**WHAT NEEDS TO BE DONE**
Give back an exact copy of the lines below, from the first through the line with "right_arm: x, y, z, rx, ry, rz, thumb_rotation"; please stop there.

Data records:
%%
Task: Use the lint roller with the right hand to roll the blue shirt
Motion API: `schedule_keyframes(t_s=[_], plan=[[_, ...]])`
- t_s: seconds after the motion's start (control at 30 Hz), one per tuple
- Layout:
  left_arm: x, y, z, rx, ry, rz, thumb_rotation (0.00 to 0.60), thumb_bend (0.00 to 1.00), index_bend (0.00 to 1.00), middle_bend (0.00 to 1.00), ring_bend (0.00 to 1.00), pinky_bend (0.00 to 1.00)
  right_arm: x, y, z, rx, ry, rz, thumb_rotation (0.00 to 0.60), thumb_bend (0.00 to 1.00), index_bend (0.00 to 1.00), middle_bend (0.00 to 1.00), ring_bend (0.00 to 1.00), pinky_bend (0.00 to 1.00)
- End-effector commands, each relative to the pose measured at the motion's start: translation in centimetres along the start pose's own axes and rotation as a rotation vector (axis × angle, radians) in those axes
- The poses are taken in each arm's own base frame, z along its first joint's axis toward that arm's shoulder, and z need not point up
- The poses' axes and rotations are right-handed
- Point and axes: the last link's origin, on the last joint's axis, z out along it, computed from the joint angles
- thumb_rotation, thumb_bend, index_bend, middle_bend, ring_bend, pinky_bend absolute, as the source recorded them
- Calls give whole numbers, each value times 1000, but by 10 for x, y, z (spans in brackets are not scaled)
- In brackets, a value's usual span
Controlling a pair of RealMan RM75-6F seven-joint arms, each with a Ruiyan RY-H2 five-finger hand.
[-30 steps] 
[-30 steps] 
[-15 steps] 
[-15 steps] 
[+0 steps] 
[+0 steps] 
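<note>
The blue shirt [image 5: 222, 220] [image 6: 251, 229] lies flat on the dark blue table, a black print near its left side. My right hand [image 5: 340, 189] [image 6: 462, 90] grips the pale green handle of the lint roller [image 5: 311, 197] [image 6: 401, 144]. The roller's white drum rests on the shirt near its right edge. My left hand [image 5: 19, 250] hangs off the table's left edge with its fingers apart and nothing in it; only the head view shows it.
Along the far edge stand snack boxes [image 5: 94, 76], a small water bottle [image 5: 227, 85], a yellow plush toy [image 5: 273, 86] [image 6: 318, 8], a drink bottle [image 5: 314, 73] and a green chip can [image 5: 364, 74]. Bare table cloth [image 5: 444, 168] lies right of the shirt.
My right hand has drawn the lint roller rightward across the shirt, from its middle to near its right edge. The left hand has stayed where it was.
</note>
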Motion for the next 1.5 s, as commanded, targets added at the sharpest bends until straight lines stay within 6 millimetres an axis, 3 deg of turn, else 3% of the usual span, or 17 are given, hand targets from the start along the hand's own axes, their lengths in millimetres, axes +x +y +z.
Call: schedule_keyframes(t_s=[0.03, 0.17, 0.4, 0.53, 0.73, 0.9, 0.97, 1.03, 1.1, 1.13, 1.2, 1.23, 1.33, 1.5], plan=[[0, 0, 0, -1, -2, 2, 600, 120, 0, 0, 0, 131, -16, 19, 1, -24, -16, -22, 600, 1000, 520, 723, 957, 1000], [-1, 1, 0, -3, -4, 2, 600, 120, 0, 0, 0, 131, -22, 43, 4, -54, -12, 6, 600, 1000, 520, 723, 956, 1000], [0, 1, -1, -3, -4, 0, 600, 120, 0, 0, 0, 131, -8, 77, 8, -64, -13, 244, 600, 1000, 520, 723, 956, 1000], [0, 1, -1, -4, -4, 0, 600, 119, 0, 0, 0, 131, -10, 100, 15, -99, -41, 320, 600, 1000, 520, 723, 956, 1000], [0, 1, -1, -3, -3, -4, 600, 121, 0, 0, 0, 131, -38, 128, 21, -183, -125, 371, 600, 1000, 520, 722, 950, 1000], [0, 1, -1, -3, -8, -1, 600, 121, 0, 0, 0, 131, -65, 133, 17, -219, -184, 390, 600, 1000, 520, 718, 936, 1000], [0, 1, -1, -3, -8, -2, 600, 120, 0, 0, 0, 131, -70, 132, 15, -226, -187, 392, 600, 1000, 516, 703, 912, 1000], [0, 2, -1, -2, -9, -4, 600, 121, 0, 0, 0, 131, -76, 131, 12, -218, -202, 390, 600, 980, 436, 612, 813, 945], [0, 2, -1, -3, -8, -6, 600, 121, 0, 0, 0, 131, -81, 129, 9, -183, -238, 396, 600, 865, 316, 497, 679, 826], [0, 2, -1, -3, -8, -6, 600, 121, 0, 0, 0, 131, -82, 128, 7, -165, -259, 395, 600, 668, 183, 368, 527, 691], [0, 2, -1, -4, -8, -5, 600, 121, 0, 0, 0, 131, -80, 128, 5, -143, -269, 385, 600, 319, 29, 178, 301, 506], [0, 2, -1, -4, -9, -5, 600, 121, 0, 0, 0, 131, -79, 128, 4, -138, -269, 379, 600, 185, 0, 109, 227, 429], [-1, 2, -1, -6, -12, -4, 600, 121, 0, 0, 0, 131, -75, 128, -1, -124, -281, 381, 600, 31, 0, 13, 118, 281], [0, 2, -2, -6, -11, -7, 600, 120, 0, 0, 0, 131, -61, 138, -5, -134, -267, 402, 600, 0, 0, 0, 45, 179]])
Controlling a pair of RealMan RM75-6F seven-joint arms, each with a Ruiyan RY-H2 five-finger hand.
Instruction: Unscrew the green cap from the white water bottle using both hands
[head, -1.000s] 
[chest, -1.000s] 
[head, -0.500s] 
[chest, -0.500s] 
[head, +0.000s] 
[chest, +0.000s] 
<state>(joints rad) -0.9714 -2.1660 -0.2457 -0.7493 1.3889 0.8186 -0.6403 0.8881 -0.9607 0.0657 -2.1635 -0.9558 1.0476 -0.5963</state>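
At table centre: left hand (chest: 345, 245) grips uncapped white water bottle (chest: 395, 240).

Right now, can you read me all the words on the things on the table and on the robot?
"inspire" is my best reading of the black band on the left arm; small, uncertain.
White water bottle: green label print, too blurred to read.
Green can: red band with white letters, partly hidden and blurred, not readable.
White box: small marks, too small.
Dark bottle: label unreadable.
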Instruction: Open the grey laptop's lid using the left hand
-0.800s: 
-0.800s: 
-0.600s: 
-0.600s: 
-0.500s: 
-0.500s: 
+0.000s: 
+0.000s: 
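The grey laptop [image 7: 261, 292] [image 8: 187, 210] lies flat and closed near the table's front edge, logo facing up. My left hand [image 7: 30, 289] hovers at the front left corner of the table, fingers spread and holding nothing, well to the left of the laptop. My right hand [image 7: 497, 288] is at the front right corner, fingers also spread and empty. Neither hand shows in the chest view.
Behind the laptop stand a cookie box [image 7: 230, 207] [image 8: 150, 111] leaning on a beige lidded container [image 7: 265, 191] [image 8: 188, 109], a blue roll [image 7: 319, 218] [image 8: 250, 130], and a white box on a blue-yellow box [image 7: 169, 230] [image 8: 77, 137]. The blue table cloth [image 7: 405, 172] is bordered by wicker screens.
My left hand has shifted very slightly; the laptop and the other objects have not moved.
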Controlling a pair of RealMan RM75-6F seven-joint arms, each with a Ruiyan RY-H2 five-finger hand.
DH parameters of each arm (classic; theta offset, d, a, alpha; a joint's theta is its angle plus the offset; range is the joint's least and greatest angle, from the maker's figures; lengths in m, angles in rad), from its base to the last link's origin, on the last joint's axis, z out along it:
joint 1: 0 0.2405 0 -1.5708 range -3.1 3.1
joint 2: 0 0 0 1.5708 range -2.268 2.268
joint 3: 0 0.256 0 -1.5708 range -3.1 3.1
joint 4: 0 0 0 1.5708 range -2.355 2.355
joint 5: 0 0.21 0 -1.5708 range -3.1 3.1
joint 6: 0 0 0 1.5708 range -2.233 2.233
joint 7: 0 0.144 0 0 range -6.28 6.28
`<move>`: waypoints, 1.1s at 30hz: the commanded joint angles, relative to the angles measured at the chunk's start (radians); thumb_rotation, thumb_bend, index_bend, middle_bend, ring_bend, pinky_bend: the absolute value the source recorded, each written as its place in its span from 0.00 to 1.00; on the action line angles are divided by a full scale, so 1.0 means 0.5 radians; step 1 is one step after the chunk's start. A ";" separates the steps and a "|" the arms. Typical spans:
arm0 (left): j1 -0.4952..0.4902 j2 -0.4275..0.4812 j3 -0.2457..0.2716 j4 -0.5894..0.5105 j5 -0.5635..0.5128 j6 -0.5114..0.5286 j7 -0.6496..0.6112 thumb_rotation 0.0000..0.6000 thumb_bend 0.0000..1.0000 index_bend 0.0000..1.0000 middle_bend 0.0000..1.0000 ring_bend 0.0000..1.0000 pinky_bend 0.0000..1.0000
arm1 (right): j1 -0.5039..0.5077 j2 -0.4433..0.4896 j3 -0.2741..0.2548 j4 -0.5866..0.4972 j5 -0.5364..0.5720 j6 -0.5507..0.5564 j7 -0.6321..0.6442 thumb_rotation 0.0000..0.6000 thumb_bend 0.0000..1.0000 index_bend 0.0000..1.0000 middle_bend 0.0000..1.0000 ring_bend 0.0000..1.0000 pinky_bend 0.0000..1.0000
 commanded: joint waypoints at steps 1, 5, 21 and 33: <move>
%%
**RESPONSE TO THE TASK**
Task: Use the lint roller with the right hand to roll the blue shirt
Motion API: `schedule_keyframes(t_s=[_], plan=[[_, ...]])`
- t_s: seconds after the motion's start (control at 30 Hz), one per tuple
- Layout:
  left_arm: x, y, z, rx, ry, rz, thumb_rotation (0.00 to 0.60), thumb_bend (0.00 to 1.00), index_bend (0.00 to 1.00), middle_bend (0.00 to 1.00), ring_bend (0.00 to 1.00), pinky_bend (0.00 to 1.00)
  right_arm: x, y, z, rx, ry, rz, thumb_rotation (0.00 to 0.60), thumb_bend (0.00 to 1.00), index_bend (0.00 to 1.00), middle_bend (0.00 to 1.00), ring_bend (0.00 to 1.00), pinky_bend (0.00 to 1.00)

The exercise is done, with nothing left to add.